I am dealing with a huge database with millions of rows. I would like to run an SQL statement through C#, which selects 1.2 million rows from one database, and inserts them into another after parsing and modifying some data.
我正在处理一个包含数百万行的庞大数据库。我想通过C#运行一个SQL语句,它从一个数据库中选择120万行,并在解析和修改一些数据后将它们插入到另一个数据库中。
I originally wanted to do so by first running the select statement and parsing the data by iterating through the MySqlDataReader
object which contains the data. This would be a memory overhead, so I have decided to select one row, parse it and insert into the other database, and then move onto the next row.
我最初想要这样做,首先运行select语句并通过迭代包含数据的MySqlDataReader对象来解析数据。这将是一个内存开销,所以我决定选择一行,解析它并插入另一个数据库,然后移动到下一行。
How can this be done? I have tried the SELECT....INTO
syntax for a MySQL query, however this still seems to select all the data, and then inserts it after.
如何才能做到这一点?我已经尝试了MySQL查询的SELECT .... INTO语法,但是这似乎仍然选择了所有数据,然后将其插入。
3 个解决方案
#1
0
Use SqlBulkCopy Class to move data from one source to other
使用SqlBulkCopy类将数据从一个源移动到另一个源
http://msdn.microsoft.com/en-us/library/system.data.sqlclient.sqlbulkcopy%28v=vs.110%29.aspx
#2
0
I am not sure if you are able to add a new column to the existing table. If you are able to add a new column, you can use the new column as a flag. It could be "TRANSFERED(boolean)".
我不确定您是否能够在现有表中添加新列。如果能够添加新列,则可以将新列用作标志。它可能是“TRANSFERED(boolean)”。
You will select one row at a time with the condition TRANSFERED=FALSE and do the process. After that row is processed, you should update as TRANSFERED=TRUE.
您将使用条件TRANSFERED = FALSE一次选择一行并执行该过程。处理完该行后,您应该更新为TRANSFERED = TRUE。

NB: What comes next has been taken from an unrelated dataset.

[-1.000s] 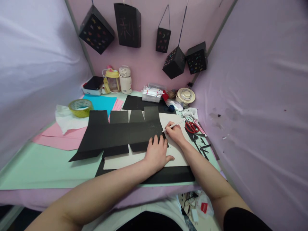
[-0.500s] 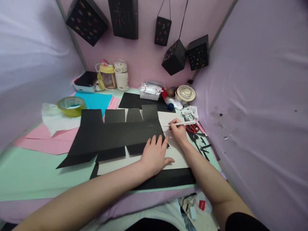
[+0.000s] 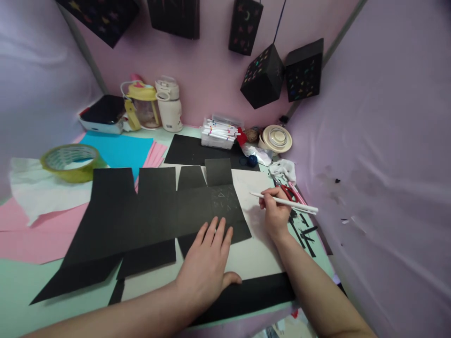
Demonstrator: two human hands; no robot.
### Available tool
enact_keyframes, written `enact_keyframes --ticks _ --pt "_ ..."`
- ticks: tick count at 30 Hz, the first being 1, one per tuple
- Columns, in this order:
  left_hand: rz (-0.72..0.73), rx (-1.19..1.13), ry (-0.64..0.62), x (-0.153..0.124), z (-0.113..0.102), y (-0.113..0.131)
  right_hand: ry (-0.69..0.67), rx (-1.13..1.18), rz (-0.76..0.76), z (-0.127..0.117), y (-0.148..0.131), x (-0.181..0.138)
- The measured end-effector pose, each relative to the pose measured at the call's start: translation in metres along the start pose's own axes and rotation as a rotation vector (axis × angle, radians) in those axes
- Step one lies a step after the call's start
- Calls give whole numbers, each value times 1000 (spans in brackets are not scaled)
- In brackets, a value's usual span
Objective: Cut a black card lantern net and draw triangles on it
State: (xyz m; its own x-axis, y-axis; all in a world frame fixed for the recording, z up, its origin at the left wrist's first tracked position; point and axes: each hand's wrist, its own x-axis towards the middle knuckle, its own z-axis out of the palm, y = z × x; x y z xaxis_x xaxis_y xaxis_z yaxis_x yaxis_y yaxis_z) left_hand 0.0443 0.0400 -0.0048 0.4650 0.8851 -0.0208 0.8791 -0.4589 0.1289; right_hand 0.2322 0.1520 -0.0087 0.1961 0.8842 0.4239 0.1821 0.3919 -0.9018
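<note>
A large black paper cut-out with flaps (image 3: pixel 141 216) lies flat on a white sheet (image 3: pixel 257 244) in the middle of the table. Small triangles are drawn on its right panel. My left hand (image 3: pixel 207 265) lies flat on the lower right part of the black paper, fingers stretched out together. My right hand (image 3: pixel 276 211) is just right of the paper, over the white sheet, fingers pinched round a white pen (image 3: pixel 285 203) that points left and hovers off the black paper.
Red scissors (image 3: pixel 287 190) and black paper scraps (image 3: pixel 305 230) lie right of my right hand. A yellow tape roll (image 3: pixel 70 162), pink and blue paper sit left. A marker box (image 3: pixel 218 134), two bottles and a round tin stand at the back. Black paper lanterns hang above.
The camera has come closer and lower over the table. My right hand has drawn back to the right, lifting the pen tip off the black paper. My left hand stays pressed on the paper.
</note>
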Motion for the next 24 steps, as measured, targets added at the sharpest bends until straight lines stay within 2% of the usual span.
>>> enact_keyframes --ticks 9,11,15,17,20,24 --pt "19 -99 33 -2 9 -7 80 -20 47 4 -8 5" --pt "23 -113 37 -3 10 -8 8 -65 80 4 -17 6" --pt "25 -127 31 -3 8 -8 -264 -132 140 6 -40 7" --pt "26 -129 23 -3 6 -8 -332 -148 132 11 -47 6" --pt "28 -136 22 -3 3 -9 -296 -104 46 20 -45 3" --pt "45 -164 44 -4 3 -11 -268 -52 2 26 -25 -9"
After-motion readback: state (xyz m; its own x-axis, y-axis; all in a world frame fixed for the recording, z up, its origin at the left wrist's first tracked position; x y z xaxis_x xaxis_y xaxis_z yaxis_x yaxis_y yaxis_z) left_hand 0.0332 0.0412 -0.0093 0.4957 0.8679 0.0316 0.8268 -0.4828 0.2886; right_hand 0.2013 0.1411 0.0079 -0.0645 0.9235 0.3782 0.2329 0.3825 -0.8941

Or, you must have a uniqe id column in your existing table. Create a temp table which will store the id of processed rows, that way you will know which rows are processed or not
或者,您必须在现有表中具有uniqe id列。创建一个临时表,用于存储已处理行的ID,这样您就可以知道哪些行已处理
#3
0
I am not quite sure what is your error. For your case, I suggest you should use 'select top 1000 ' to get the data because insert row one by one is really slow. After that, you can use 'insert into query', it should be noted that sqlbulkcopy is just for sql server, I suggest you use the stringbuilder to make the sql query for if you use string, it will has a big overhead to concat the string.
我不太清楚你的错误是什么。对于你的情况,我建议你应该使用'select top 1000'来获取数据,因为逐行插入行非常慢。在那之后,你可以使用'insert into query',应该注意sqlbulkcopy只适用于sql server,我建议你使用stringbuilder来进行sql查询,如果你使用字符串,它会有很大的开销来连接串。
#1
0
Use SqlBulkCopy Class to move data from one source to other
使用SqlBulkCopy类将数据从一个源移动到另一个源
http://msdn.microsoft.com/en-us/library/system.data.sqlclient.sqlbulkcopy%28v=vs.110%29.aspx
#2
0
I am not sure if you are able to add a new column to the existing table. If you are able to add a new column, you can use the new column as a flag. It could be "TRANSFERED(boolean)".
我不确定您是否能够在现有表中添加新列。如果能够添加新列,则可以将新列用作标志。它可能是“TRANSFERED(boolean)”。
You will select one row at a time with the condition TRANSFERED=FALSE and do the process. After that row is processed, you should update as TRANSFERED=TRUE.
您将使用条件TRANSFERED = FALSE一次选择一行并执行该过程。处理完该行后,您应该更新为TRANSFERED = TRUE。
Or, you must have a uniqe id column in your existing table. Create a temp table which will store the id of processed rows, that way you will know which rows are processed or not
或者,您必须在现有表中具有uniqe id列。创建一个临时表,用于存储已处理行的ID,这样您就可以知道哪些行已处理
#3
0
I am not quite sure what is your error. For your case, I suggest you should use 'select top 1000 ' to get the data because insert row one by one is really slow. After that, you can use 'insert into query', it should be noted that sqlbulkcopy is just for sql server, I suggest you use the stringbuilder to make the sql query for if you use string, it will has a big overhead to concat the string.
我不太清楚你的错误是什么。对于你的情况,我建议你应该使用'select top 1000'来获取数据,因为逐行插入行非常慢。在那之后,你可以使用'insert into query',应该注意sqlbulkcopy只适用于sql server,我建议你使用stringbuilder来进行sql查询,如果你使用字符串,它会有很大的开销来连接串。